▶ Required work
Will you return, word for word, only the lines from the top of the data below down to and including the one with "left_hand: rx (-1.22"?

▶ Data shown
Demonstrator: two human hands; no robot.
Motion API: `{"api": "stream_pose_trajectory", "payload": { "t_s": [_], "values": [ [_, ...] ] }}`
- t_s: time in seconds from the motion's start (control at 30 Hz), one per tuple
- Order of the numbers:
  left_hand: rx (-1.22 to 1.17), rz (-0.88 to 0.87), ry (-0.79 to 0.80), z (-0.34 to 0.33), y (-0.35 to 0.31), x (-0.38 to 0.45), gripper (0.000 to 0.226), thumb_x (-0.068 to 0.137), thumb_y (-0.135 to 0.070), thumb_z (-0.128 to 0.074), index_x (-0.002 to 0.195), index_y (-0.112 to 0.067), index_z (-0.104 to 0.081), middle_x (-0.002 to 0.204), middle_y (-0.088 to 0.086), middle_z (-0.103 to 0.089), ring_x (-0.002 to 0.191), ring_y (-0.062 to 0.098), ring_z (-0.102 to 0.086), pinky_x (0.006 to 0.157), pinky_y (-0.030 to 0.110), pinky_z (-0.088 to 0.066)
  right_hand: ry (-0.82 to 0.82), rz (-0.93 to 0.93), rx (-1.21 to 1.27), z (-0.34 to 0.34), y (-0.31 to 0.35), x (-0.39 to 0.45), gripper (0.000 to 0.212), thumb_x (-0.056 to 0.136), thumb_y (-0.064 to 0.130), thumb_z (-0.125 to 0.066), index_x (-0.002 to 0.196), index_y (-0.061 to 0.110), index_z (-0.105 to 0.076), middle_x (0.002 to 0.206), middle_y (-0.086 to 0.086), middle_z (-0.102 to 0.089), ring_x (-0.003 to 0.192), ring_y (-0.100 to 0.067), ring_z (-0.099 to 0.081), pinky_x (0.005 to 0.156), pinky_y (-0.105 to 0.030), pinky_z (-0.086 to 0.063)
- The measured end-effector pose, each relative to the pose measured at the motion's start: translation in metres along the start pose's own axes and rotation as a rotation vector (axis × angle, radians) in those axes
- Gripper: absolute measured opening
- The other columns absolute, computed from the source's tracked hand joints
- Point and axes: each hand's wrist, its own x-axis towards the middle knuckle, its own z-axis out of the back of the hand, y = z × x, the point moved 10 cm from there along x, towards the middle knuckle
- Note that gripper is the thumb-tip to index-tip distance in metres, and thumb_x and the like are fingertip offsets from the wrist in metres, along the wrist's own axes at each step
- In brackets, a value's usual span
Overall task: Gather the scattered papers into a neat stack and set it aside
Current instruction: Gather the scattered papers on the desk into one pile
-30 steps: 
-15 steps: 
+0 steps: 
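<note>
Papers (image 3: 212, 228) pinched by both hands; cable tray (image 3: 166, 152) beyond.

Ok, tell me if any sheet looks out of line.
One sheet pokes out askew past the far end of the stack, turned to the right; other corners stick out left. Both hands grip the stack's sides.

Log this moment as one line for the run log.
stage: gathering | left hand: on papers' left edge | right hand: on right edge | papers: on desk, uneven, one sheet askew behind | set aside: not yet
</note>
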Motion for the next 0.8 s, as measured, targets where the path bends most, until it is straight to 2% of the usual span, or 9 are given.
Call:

▶ Solution to this problem
Demonstrator: two human hands; no robot.
Motion API: `{"api": "stream_pose_trajectory", "payload": { "t_s": [_], "values": [ [_, ...] ] }}`
- t_s: time in seconds from the motion's start (control at 30 Hz), one per tuple
- Order of the numbers:
  left_hand: rx (-1.22 to 1.17), rz (-0.88 to 0.87), ry (-0.79 to 0.80), z (-0.34 to 0.33), y (-0.35 to 0.31), x (-0.38 to 0.45), gripper (0.000 to 0.226), thumb_x (-0.068 to 0.137), thumb_y (-0.135 to 0.070), thumb_z (-0.128 to 0.074), index_x (-0.002 to 0.195), index_y (-0.112 to 0.067), index_z (-0.104 to 0.081), middle_x (-0.002 to 0.204), middle_y (-0.088 to 0.086), middle_z (-0.103 to 0.089), ring_x (-0.002 to 0.191), ring_y (-0.062 to 0.098), ring_z (-0.102 to 0.086), pinky_x (0.006 to 0.157), pinky_y (-0.030 to 0.110), pinky_z (-0.088 to 0.066)

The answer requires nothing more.